# Quiet cyclone dust collector?



## Paul_R (Nov 26, 2014)

I see a few cyclone dust collectors with canister filters that advertize sound level ratings from around 70 db to 80 db. The reviews I read mostly state that none even come close, all are a lot louder when tested. Usually in the 90 db range. 

Are the reviewers wrong or is there really a setup that is as quiet as it's rating?


----------



## unclefester (Aug 23, 2013)

Paul_R said:


> I see a few cyclone dust collectors with canister filters that advertize sound level ratings from around 70 db to 80 db. The reviews I read mostly state that none even come close, all are a lot louder when tested. Usually in the 90 db range. Are the reviewers wrong or is there really a setup that is as quiet as it's rating?

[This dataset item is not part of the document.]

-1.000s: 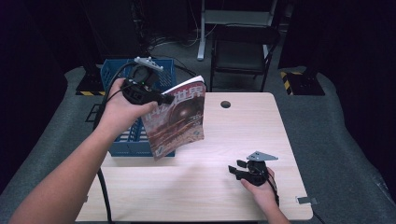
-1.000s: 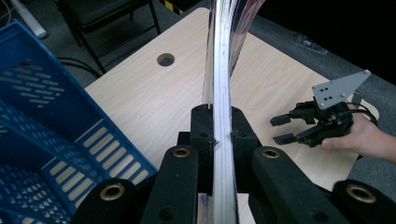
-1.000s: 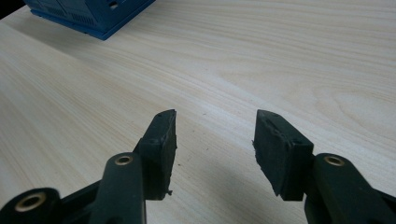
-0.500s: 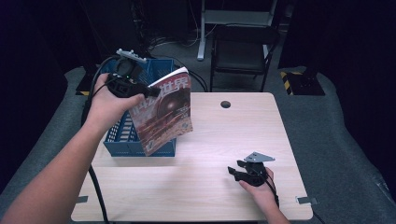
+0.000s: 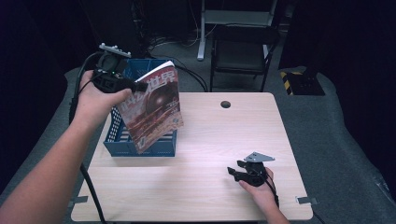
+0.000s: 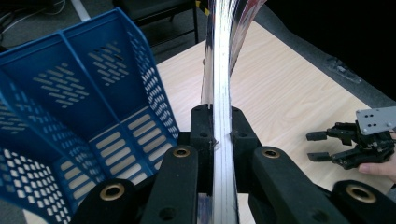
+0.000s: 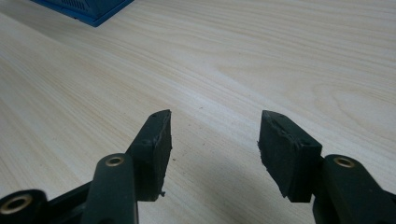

I quiet dust collector is like jumbo shrimp. I wish I could install mine in my neighbors house.
I'm going to watch the responses on this thread for ideas.


----------



## hwebb99 (Nov 27, 2012)

I think they are sold in the dustless sander store.


----------



## unclefester (Aug 23, 2013)

hwebb99 said:


> I think they are sold in the dustless sander store.


Is this going to turn into a Festool thread,


----------



## hokeyplyr48 (Nov 12, 2013)

I've never heard of one but the ideas people come up with to quiet them are very creative. I know pentz cyclone sells a suppressor that acts like the one on a firearm, but the reviews say it does nothing. 

The general idea is to enclose it in a room that has drywall to mitigate the noise, bolt it to surfaces that won't amplify the vibration, add sound foam, etc. I thing the only thing you can do is contain the sound, not find a DC that's quieter.


----------